Ve upuzun bir aradan sonra hayırsız yazar yeni bölümle geri döner.
Kızmayın vurmayın sövmeyin lütfen
Bahtsız Bedevi başımı birde siz incitmeyin.
Biliyorsunuz beni takip edenler parmağımın kırıldığını bilir. İyileşme sürecinden sonra sızım sızım sızlama süreci başlamıştı.
Bu yüzden kendimi herşeyden soyutlama kararı almıştım.
Ama tekrar geri döndüm.
Neyse bölüme geçmeden önce söylemek istediğim bir kaç şey var lütfen buraları DİKKATLİ okuyunuz.

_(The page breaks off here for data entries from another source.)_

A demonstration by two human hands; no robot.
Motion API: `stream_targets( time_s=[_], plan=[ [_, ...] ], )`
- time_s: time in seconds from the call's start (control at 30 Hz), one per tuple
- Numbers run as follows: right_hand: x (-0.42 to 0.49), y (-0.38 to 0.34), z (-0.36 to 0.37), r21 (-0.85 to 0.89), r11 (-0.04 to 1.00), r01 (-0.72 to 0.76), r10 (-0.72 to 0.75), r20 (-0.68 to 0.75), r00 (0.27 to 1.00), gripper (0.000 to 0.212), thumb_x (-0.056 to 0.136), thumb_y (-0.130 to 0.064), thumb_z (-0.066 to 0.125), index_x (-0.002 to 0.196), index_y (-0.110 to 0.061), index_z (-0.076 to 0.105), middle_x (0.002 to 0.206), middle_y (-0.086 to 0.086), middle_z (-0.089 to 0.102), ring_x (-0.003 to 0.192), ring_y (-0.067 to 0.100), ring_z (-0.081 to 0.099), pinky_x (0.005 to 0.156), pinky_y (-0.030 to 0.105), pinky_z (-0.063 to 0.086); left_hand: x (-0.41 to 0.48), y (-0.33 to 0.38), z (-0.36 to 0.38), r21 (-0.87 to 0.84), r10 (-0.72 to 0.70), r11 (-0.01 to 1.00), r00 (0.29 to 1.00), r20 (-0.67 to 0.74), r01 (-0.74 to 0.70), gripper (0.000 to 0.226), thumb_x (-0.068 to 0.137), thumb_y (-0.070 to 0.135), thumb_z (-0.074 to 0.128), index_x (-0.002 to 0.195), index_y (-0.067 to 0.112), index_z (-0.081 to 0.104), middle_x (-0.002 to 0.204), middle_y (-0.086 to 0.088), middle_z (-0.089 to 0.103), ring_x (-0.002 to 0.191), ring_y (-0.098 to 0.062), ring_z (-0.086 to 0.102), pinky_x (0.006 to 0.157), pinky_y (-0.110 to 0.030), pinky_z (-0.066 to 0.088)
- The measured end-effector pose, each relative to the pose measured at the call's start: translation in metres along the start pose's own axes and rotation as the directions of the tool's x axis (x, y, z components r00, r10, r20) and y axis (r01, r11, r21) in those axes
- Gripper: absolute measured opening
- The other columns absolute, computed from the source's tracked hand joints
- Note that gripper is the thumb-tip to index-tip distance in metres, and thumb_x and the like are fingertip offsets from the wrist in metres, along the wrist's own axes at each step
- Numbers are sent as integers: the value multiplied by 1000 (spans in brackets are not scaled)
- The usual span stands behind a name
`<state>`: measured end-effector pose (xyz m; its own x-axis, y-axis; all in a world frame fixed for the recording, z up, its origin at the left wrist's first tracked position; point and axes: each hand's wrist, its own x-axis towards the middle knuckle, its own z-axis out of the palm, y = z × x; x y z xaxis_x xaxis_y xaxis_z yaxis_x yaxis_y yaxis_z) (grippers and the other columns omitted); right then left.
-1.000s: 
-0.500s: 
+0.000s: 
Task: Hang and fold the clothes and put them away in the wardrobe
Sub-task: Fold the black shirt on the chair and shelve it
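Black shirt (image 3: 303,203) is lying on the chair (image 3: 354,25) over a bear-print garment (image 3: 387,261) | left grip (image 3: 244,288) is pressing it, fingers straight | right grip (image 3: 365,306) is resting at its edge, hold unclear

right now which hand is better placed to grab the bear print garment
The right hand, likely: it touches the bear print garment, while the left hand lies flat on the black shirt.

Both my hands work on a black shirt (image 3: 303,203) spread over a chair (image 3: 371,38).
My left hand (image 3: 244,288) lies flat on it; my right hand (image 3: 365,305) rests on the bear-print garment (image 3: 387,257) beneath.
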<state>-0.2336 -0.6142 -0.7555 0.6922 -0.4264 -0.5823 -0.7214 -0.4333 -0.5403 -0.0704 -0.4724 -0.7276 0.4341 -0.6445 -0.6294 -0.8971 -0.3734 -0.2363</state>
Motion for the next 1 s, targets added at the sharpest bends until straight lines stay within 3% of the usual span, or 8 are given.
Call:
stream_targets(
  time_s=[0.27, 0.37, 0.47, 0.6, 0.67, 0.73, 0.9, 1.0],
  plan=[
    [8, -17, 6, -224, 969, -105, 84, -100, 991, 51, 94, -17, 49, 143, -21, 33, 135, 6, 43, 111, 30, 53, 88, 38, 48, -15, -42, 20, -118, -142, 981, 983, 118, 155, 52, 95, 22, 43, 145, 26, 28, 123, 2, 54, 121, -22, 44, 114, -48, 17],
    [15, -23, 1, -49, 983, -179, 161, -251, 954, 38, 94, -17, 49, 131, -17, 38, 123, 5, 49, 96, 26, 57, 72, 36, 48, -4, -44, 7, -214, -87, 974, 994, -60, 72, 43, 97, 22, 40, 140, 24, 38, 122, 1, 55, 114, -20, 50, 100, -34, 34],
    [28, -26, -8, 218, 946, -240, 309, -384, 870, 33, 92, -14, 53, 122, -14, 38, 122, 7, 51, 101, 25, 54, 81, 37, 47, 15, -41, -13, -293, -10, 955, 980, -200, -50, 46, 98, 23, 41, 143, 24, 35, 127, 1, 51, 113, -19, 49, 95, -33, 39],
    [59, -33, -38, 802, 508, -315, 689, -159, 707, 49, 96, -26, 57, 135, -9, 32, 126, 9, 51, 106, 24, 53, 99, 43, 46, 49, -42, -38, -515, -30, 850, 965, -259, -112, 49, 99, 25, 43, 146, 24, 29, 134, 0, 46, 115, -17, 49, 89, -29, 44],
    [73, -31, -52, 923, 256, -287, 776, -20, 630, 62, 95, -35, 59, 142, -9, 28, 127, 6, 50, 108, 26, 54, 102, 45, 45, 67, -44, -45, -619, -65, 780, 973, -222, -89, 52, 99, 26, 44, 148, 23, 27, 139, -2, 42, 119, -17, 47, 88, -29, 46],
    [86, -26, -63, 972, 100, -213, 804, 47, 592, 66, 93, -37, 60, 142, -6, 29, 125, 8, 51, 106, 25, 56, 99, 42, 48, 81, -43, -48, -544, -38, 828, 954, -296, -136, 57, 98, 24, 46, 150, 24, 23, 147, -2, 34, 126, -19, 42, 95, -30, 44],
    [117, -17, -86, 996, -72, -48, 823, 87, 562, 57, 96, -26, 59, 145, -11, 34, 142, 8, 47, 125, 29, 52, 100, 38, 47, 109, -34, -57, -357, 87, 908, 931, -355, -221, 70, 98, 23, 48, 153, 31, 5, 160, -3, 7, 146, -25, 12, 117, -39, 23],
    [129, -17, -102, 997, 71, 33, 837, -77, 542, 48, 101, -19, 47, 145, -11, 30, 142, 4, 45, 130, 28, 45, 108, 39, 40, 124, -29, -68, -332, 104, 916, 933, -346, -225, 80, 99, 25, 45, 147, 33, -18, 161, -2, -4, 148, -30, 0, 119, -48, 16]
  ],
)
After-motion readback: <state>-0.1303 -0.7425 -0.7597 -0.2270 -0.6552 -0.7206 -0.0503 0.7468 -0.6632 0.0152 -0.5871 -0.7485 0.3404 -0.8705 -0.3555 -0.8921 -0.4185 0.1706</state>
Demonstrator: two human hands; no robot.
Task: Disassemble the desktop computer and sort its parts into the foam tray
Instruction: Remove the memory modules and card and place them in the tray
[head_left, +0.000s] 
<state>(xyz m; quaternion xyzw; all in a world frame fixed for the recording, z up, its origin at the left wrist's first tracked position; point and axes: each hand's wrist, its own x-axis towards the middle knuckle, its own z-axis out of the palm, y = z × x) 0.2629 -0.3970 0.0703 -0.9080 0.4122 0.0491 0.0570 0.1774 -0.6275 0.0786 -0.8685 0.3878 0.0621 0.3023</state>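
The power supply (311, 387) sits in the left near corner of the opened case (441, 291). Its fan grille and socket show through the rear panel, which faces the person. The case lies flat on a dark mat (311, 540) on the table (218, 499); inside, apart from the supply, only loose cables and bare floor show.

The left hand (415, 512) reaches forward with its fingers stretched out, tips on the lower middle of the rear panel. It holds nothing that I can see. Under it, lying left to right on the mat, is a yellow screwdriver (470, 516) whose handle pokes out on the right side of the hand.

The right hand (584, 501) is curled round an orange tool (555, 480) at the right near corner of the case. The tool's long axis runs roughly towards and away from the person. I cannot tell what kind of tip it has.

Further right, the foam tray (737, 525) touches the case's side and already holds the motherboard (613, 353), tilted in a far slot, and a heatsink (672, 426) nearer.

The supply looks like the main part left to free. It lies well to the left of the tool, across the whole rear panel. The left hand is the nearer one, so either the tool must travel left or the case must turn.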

Dalgakıran da böyle bir değişiklik yapmak istiyorum sadece size sormak istedim. Bölümleri üçüncü kişinin ağızından değilde Feridenin ağızından mı yazsam yoksa size böyle daha iyi mi?
İsteyen olursa gelecek bölümde bir küçük yeri öyle yazabilirim.
İkinci ama en önemli konu lütfen o küçük yıldıza basmayı ve bana bol bol satır içi yorum yazmayı unutmayın . Bölüm yazmama nedenini de biri yıldızlarının düşük olmasıydı açıkcası. Ne kadar çok oy ve yorum o kadar erken bölüm. Hatırlatırım
15.4
Bölüm ithafı da limitide yok gelecek sefere yapacağım.
İyi okumalar.
Bölüm şarkısı:Efkan Şeşen - Polyuska Polye.
KIYAMETİN BAŞLANGICI.
"Ne diyorsun sen be adam?"diye bir feryat duyulmuştu bir anda kapının önünde.
Hatice teyzesi kuruladığı ellerinin arasında ki havluyu bile tutamaz bir şekilde kapının önüne yığılırken, hepsinin gözleri direkt onu bulmuştu.
Bir tek kişi hariç...
Haydar annesinin duyduklarının yükünü kaldıramadığını anlayıp hızla koşmuştu imdadına.
Aynı telaş Ferideninde üzerindeydi. Saniyelerdir kıpırdatmaya korktuğu ayakları yaşlı kadının baygınlığıyla kendine gelmiş gibi atılmıştı hızla.
Annesinin başını yerden kaldırıp kucağına alan adama kısaca baktığında"Haydar ağabey kolonya var mutfaktaki küçük çekmecelerin en altında. Onu getir hemen!"deyip hızla durum kontrolu yapmaya çalışıyordu genç kız.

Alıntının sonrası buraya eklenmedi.